I have a very difficult time loving Beijing. Part of that is almost certainly because the hotel I stayed in was in the heart of the tourist district surrounding the Forbidden City, etc, and that meant that I was surrounded by what seemed like an unlimited supply of aggressive street vendors and taxi scammers.
The pimps seem a little more subtle in Beijing, at least. In Shanghai, they would start with “Hello! You want lady massage?” and go straight to “You want sex?” if you didn’t look interested, but the ones in Beijing just asked if I wanted to “visit lady bar”
Really, I am of the opinion that Beijing is worth about two days, three tops, and that any time you have beyond that could be better spent by taking a flight to another nearby city.
Say, Tokyo, where they treat tourists as though they’re SLIGHTLY more than just a walking wallet to be emptied.
That said, once I broke away from the nightmare of the hustlers on the streets, I spent some time exploring the Beijing subway system, and this might just redeem the city in my eyes. There are two beautiful loop lines that will hit all of the important stops eventually, lots of crossing lines to make things faster if you don’t mind making a couple of transfers, and getting around is cheap. The biggest charge I had from point to point was 元4, rather less than a dollar. It also has a very Suica-like refillable metro card thing which makes the whole transferring around thing a breeze, even if refilling it meant going to a station attendant instead of using a ticket machine.
Seriously, this is one of the few things about China where I am going to give them full marks. Their public transit is amazing.
Some of the stations are also very cool looking inside. Not the newer lines, mind you – those are designed for efficiency and not much else, and the best thing you can say about the platforms is that there are glass walls and sliding doors that prevent you from being pushed on to the tracks during rush hour crunch. The older lines, though, the number 1 & 2 lines, have some really neat platforms, with 20+ foot ceilings and some really quite pretty lighting inserts.

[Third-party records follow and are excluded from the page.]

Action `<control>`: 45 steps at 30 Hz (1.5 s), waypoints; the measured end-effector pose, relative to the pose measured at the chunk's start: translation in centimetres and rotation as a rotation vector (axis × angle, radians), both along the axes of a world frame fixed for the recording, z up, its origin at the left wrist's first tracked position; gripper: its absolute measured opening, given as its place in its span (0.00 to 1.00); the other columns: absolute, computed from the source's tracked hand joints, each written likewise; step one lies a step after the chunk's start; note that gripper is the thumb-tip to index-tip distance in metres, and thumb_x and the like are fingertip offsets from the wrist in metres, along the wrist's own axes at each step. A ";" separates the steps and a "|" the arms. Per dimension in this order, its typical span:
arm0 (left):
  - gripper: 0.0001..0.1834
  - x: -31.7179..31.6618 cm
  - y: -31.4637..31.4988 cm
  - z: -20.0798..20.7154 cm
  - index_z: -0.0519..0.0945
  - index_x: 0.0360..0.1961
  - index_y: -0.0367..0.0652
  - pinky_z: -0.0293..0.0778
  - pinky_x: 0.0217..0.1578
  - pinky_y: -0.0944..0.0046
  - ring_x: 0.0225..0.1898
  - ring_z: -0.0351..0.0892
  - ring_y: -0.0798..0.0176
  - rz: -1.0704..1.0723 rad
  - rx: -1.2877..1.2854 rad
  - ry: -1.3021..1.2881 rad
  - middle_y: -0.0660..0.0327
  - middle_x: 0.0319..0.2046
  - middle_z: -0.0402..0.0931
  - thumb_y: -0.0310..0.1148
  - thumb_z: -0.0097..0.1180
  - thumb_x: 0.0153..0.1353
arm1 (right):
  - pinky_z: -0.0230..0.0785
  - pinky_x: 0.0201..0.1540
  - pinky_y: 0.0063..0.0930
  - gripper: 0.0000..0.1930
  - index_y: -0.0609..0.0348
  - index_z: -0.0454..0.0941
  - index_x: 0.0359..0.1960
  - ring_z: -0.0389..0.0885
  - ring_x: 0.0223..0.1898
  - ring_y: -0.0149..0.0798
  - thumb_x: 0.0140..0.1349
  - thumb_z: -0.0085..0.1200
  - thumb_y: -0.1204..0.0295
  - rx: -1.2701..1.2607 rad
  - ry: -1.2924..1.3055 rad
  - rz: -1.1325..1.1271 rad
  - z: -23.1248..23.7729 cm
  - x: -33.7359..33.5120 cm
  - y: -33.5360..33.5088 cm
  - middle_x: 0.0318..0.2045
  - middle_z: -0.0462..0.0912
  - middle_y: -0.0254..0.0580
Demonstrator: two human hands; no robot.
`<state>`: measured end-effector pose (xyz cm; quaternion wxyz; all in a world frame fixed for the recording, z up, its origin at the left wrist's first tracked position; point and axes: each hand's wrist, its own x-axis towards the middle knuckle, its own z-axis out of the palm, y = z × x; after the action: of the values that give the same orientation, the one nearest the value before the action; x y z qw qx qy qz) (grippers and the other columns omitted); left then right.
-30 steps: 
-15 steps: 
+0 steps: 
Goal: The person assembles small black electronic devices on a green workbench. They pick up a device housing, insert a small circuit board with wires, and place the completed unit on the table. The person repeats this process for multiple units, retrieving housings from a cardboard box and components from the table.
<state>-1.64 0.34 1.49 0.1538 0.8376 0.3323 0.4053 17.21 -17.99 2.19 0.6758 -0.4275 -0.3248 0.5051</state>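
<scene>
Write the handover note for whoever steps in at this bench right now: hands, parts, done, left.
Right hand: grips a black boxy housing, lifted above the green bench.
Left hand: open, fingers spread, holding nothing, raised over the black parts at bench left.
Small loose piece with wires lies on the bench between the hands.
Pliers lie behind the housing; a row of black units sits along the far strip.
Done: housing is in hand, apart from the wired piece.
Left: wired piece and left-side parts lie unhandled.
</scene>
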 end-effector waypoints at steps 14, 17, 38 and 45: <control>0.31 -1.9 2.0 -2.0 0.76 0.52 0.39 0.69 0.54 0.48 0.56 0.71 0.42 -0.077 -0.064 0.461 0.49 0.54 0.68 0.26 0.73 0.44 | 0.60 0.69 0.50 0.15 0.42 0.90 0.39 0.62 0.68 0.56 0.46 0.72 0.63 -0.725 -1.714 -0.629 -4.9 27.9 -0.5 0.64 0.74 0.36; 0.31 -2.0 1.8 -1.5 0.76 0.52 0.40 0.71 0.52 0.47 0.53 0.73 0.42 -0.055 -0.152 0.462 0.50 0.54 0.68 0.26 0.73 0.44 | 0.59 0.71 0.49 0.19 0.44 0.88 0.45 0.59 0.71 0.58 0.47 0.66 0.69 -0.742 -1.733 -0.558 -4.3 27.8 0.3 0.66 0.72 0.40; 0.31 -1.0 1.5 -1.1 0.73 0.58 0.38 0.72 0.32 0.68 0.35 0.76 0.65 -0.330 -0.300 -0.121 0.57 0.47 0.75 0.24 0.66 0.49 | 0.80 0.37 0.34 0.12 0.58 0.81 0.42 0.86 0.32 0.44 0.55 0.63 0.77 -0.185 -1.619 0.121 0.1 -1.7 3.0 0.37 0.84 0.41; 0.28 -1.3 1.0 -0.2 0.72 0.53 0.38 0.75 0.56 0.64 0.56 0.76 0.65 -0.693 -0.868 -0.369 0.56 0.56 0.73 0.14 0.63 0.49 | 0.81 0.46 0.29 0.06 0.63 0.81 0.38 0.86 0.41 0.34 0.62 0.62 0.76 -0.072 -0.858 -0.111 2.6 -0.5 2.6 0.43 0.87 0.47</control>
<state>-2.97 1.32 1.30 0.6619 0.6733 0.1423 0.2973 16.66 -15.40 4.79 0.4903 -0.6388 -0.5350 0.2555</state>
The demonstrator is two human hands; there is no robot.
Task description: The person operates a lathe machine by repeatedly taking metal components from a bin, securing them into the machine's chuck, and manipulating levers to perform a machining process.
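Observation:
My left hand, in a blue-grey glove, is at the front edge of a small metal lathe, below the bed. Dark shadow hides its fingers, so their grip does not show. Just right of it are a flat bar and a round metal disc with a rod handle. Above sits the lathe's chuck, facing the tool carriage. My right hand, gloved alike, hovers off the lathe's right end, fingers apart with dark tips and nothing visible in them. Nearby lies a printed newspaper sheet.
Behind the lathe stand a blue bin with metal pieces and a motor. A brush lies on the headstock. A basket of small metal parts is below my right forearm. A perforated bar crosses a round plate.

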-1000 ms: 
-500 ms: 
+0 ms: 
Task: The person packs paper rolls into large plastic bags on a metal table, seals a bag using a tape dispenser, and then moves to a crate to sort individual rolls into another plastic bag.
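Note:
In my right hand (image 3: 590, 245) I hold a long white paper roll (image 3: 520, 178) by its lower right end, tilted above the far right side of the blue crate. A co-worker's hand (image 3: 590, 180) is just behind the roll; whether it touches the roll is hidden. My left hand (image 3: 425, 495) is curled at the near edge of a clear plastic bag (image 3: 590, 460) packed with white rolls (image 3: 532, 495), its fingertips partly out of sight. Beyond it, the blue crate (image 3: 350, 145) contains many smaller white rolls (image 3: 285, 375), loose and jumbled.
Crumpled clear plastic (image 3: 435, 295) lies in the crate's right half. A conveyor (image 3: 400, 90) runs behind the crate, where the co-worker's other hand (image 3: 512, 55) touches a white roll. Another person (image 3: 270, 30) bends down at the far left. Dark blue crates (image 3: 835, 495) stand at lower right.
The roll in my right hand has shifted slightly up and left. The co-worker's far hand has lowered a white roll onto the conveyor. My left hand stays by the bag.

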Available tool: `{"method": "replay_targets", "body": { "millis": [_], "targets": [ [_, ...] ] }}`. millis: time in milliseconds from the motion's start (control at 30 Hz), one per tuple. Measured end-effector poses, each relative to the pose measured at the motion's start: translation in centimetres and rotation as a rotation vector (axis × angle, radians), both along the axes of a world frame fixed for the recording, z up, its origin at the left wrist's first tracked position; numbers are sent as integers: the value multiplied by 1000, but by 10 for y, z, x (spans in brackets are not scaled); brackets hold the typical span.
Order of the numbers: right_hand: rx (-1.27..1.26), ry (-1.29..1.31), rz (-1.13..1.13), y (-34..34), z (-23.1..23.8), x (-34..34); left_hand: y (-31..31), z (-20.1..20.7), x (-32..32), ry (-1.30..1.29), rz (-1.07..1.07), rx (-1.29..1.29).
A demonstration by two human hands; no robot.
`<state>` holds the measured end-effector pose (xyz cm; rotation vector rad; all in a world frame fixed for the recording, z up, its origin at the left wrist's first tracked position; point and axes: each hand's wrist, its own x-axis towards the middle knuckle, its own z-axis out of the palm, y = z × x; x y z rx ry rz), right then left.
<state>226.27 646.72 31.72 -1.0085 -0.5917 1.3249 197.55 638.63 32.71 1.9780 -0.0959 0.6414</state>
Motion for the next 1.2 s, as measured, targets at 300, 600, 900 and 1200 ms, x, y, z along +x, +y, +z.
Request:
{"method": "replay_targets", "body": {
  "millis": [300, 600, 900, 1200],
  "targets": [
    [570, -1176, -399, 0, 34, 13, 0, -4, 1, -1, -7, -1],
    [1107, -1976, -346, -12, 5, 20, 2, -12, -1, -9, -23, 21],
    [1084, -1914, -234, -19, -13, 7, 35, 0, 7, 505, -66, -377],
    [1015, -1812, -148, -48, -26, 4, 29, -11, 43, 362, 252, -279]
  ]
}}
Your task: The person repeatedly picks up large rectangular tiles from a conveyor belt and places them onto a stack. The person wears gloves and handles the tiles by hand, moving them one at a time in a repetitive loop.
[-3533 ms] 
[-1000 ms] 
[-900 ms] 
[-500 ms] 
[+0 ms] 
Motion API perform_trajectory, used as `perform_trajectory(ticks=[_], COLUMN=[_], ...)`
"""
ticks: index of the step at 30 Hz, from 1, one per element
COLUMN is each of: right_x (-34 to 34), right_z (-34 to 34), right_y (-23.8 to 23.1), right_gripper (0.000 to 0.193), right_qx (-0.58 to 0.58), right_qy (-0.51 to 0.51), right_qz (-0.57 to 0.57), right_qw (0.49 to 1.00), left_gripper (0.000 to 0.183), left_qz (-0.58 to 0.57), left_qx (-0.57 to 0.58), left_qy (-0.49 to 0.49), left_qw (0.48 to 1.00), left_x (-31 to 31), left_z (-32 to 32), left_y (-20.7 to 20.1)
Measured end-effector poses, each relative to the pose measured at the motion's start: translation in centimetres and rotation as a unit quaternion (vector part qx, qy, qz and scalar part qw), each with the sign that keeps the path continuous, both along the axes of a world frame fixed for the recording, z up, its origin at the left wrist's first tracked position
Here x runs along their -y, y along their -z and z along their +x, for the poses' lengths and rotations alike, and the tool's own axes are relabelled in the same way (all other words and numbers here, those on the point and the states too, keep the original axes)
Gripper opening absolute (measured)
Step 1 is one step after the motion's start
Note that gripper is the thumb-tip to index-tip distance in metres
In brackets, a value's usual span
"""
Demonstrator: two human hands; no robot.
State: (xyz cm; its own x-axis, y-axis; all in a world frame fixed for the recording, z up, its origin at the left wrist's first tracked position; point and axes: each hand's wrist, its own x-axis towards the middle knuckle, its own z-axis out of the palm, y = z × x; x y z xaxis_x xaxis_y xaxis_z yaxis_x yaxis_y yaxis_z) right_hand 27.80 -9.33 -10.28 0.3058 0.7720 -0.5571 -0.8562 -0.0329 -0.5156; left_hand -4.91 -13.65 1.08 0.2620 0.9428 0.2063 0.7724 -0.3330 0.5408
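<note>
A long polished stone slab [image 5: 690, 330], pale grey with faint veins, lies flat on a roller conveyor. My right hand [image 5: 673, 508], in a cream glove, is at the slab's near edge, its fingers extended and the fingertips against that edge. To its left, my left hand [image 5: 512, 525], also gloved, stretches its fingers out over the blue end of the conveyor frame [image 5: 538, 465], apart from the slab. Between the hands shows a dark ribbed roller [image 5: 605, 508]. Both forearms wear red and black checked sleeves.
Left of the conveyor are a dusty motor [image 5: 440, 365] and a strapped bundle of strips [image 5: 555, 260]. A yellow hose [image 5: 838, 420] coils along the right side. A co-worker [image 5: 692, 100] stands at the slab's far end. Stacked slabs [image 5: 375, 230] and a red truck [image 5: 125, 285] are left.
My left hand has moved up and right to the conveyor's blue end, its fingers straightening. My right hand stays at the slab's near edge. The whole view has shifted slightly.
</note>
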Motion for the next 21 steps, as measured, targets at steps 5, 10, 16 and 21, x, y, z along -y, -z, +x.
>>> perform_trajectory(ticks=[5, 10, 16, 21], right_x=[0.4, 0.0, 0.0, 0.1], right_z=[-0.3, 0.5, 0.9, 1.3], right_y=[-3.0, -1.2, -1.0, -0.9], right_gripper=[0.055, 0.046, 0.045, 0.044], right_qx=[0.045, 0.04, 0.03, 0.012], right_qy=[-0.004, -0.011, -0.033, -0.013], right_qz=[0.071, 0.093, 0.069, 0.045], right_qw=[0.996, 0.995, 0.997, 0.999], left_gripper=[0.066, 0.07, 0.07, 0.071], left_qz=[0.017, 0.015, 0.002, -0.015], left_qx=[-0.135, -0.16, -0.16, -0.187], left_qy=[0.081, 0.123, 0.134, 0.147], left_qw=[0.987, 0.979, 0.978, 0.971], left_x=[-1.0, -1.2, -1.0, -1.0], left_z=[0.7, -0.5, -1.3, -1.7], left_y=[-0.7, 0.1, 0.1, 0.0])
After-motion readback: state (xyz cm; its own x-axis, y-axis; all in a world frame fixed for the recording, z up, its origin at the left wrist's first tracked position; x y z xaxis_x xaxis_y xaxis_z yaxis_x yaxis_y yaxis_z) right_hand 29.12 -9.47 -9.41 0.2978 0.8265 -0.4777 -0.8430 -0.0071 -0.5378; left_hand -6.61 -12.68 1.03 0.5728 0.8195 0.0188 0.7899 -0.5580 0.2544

Finally, and most importantly, it’s the only place in Beijing where I was approached by a stranger for anything that did not involve selling me something or someone – I was having trouble getting the metro card to read at a particular station, and a very helpful lady came over to me and pointed out that the readers at this station were in a different spot than normal and I was just slapping my card on a display.
So, random helpful subway woman, you – YOU – are the best ambassador Beijing has, and I would endorse you for the position in a heartbeat, were the opportunity to arise.
Sadly, the much more visible face of the city is comprised of the pimps, the panhandlers, the watch hawkers and the street vendors and the friendly little hands in my back pockets in a crowded train. But you did your best.